▸ **DATA SEGMENT**
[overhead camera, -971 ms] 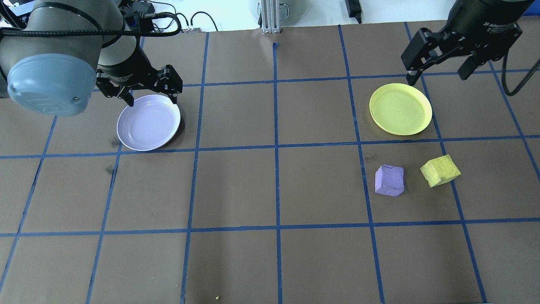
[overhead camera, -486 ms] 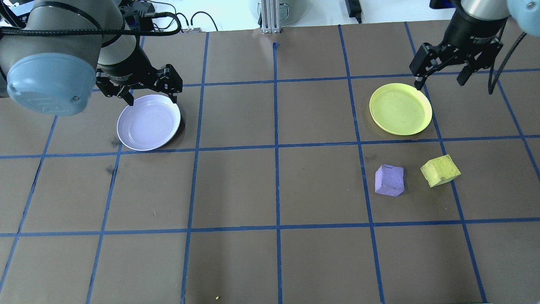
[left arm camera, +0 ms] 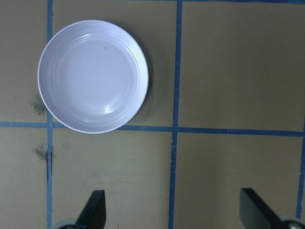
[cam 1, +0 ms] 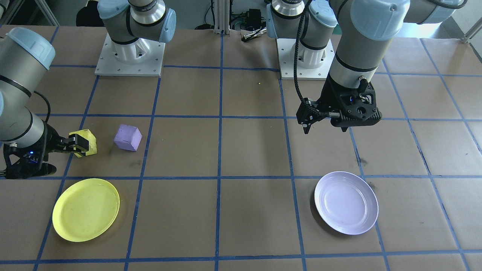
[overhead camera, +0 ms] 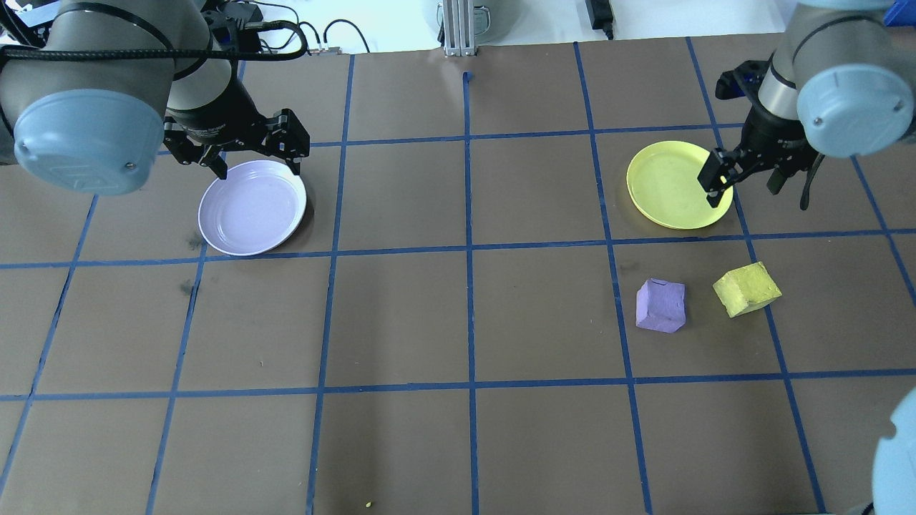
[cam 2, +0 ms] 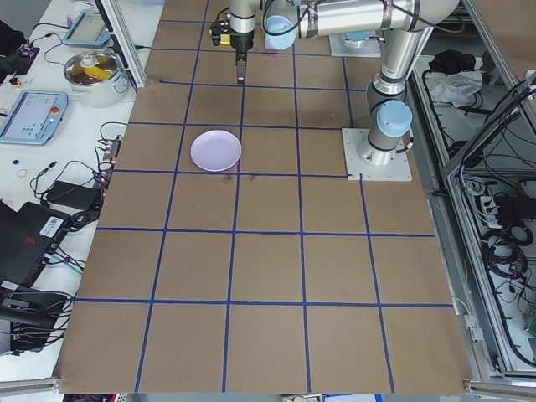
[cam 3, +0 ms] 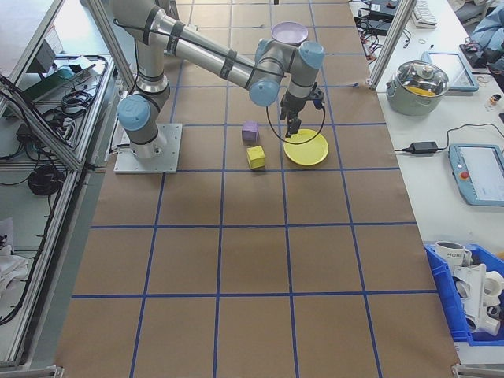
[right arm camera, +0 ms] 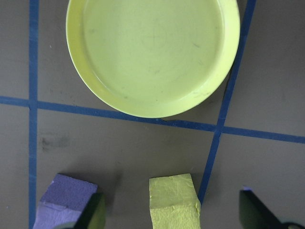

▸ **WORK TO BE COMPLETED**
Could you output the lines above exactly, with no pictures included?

▸ **TASK RESPONSE**
[overhead camera, -971 ms] 
[overhead camera, -486 ms] 
[left arm camera, +0 ms] 
[cam 1, +0 ms] 
[overhead camera, +0 ms] 
[cam 2, +0 ms] 
[cam 3, +0 ms] 
[right arm camera, +0 ms] 

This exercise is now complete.